The problem —
After locating the line with "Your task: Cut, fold" in the data that follows, return it and every later line exactly, up to and including the line with "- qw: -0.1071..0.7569".

(Data excerpts)
------------------------------------------------------------
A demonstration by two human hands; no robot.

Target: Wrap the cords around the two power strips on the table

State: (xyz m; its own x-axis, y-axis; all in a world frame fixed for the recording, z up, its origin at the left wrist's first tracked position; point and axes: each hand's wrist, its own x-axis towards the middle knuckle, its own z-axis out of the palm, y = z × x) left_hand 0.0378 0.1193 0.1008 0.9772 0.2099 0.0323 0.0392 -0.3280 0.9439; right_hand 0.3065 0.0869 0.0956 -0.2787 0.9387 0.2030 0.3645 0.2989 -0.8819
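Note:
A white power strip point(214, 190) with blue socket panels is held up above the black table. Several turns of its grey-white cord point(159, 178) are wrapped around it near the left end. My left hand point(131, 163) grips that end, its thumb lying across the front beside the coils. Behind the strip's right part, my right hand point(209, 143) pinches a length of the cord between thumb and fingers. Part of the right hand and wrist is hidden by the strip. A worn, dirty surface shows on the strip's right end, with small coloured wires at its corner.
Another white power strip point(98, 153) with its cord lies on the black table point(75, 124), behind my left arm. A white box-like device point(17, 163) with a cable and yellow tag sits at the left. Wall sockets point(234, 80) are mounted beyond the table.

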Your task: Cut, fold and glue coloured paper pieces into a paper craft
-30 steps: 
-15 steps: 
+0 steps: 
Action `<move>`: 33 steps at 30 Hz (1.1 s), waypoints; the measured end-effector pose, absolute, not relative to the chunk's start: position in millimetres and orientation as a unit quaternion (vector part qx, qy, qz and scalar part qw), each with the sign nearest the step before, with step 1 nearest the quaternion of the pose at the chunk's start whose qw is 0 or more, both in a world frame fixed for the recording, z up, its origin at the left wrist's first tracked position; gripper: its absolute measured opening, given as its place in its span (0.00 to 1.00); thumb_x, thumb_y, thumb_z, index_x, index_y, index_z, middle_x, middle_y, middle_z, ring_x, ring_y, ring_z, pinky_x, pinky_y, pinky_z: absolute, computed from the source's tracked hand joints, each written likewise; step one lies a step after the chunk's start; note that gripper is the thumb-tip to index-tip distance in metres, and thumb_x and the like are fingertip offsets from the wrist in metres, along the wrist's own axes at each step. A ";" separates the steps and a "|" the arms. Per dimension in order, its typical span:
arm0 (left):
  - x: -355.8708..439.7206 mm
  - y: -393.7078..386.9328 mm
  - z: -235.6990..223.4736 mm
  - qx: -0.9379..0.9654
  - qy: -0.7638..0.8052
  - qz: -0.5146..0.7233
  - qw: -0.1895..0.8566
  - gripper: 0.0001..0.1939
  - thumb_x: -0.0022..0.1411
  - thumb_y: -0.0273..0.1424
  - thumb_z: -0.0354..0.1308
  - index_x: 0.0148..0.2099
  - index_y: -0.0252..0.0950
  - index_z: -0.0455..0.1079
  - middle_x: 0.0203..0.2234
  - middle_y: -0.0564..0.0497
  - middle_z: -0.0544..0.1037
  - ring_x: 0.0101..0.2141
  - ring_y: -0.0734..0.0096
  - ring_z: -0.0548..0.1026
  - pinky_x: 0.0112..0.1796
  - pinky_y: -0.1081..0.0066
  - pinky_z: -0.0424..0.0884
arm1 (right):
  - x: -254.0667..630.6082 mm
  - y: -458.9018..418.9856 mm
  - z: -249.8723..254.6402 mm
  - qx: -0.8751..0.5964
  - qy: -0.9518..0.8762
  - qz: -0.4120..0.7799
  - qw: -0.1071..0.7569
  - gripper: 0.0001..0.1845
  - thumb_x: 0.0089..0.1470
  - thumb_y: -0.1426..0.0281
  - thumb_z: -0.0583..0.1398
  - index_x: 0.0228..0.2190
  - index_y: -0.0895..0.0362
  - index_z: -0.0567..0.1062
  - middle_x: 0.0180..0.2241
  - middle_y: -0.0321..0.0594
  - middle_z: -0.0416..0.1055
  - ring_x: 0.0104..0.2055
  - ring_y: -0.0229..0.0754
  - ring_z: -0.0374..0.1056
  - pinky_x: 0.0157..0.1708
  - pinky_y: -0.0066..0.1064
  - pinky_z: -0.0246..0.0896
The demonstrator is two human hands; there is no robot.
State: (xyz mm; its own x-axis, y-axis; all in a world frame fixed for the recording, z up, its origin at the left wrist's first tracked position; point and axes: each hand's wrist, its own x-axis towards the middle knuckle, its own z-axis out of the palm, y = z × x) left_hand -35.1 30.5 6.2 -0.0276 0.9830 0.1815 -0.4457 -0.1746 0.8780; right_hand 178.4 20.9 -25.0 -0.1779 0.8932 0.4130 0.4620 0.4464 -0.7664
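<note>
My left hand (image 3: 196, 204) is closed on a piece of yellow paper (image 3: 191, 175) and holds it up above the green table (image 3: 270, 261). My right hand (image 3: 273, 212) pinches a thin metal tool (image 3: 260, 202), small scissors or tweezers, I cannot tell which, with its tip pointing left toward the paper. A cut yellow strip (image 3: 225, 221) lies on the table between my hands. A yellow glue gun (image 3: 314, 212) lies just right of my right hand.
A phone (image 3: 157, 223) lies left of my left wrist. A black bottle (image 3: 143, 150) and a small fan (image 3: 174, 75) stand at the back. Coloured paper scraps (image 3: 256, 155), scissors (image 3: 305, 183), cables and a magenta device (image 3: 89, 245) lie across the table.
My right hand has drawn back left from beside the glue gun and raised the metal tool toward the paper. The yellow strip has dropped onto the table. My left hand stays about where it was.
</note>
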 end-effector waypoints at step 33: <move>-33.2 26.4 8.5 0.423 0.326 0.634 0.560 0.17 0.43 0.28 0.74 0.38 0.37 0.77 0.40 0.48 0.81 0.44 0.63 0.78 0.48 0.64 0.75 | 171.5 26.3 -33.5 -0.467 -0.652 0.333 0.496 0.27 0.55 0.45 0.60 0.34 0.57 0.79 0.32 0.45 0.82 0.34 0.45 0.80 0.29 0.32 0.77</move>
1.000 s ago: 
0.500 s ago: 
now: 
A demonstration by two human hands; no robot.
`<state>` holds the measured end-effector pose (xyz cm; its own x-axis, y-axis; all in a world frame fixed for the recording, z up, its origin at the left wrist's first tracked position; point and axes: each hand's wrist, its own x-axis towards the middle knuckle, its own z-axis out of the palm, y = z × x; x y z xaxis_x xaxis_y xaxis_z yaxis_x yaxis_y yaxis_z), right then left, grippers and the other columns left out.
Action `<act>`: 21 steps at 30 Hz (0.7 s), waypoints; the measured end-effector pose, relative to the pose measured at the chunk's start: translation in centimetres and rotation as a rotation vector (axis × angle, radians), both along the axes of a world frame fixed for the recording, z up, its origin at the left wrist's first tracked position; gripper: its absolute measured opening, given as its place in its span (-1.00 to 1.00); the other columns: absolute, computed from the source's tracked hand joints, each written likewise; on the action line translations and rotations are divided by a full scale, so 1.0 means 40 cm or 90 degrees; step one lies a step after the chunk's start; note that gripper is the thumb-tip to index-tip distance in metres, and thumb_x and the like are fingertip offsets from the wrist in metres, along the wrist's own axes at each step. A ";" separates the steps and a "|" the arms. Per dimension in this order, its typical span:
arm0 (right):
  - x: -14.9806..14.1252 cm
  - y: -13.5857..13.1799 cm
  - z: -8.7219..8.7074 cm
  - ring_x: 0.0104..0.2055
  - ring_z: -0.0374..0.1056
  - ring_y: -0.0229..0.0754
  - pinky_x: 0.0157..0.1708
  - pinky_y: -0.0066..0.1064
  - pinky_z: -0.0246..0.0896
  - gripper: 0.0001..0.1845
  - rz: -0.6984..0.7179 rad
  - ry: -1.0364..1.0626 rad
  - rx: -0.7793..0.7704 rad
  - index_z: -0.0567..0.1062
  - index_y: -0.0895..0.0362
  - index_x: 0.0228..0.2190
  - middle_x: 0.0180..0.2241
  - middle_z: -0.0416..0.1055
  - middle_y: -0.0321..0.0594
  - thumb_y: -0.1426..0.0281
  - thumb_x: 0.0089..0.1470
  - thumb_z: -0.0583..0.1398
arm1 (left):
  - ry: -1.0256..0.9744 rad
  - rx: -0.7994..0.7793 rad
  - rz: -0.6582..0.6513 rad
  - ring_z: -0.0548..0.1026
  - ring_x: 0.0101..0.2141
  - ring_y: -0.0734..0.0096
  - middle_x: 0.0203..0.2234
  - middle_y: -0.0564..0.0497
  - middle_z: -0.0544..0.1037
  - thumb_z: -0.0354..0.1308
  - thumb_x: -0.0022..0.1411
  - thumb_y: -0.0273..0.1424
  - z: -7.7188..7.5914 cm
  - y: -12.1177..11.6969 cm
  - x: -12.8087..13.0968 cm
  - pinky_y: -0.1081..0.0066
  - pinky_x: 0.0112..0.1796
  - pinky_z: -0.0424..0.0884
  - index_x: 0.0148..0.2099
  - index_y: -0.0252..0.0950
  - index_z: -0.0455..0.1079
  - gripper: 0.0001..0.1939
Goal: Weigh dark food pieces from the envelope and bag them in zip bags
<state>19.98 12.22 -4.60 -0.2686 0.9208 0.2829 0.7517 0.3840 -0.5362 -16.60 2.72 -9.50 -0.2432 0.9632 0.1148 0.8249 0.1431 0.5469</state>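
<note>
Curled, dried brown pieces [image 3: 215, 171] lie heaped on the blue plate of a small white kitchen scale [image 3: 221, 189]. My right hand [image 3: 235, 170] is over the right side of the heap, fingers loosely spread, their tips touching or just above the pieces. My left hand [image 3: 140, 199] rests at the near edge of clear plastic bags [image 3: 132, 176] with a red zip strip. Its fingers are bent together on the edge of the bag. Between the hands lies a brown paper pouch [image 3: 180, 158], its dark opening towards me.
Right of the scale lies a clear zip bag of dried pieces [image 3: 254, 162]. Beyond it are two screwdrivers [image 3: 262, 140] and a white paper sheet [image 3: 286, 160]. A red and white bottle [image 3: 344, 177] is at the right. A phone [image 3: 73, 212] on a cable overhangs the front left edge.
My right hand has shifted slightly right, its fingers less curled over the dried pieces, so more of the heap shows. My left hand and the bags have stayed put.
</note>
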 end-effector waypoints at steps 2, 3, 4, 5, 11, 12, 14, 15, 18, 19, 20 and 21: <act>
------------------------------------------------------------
Solution below —
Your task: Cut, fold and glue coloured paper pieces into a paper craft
-30 steps: 
-15 steps: 
+0 steps: 
Action `<move>`: 33 steps at 30 Hz (1.1 s), waypoints; the measured end-effector pose, absolute, not relative to the chunk's start: position in millimetres and orientation as a unit quaternion (vector part qx, qy, qz and scalar part qw), each with the sign nearest the step before, with step 1 nearest the quaternion of the pose at the chunk's start whose qw is 0 or more, both in a world frame fixed for the recording, z up, its origin at the left wrist's first tracked position; gripper: its absolute measured opening, given as its place in its span (0.00 to 1.00); thumb_x, thumb_y, thumb_z, index_x, index_y, index_z, middle_x, middle_y, middle_z, ring_x, ring_y, ring_z, pinky_x, pinky_y, pinky_z: absolute, computed from the source's tracked hand joints, each written likewise; step one lies a step after the chunk's start; note that gripper is the thumb-tip to index-tip distance in metres, and thumb_x and the like are fingertip offsets from the wrist in metres, along the wrist's own axes at each step. A ";" separates the steps and a "|" the arms. Per dimension in order, its typical span:
arm0 (left):
  - x: -355.8708..439.7206 mm
  - y: -393.7078..386.9328 mm
  - z: -235.6990..223.4736 mm
  - qx: -0.9379..0.9654
  - qy: -0.7638..0.8052
  - qz: -0.5146..0.7233
  - qw: -0.1895..0.8566
  - gripper: 0.0001..0.1939
  - thumb_x: -0.0022..0.1411
  - thumb_y: -0.0273..0.1424
  - thumb_z: -0.0354..0.1308
  - index_x: 0.0148..0.2099
  - index_y: -0.0252..0.0950
  - index_z: -0.0455..0.1079
  - middle_x: 0.0203..0.2234
  - middle_y: -0.0564..0.0497
  - middle_z: -0.0544..0.1037
  - ring_x: 0.0101..0.2141
  - ring_y: -0.0734..0.0096
  - ring_z: -0.0548..0.1026
  - pinky_x: 0.0112..0.1796
  - pinky_y: -0.1081..0.0066
  - pinky_z: -0.0424..0.0884
arm1 (right):
  - x: -254.0667..630.6082 mm
  - y: -458.9018..418.9856 mm
  - z: -249.8723..254.6402 mm
  - qx: -0.8751..0.5964
  - qy: -0.9518..0.8762
  - qz: -0.4120..0.7799
  - qw: -0.1071..0.7569

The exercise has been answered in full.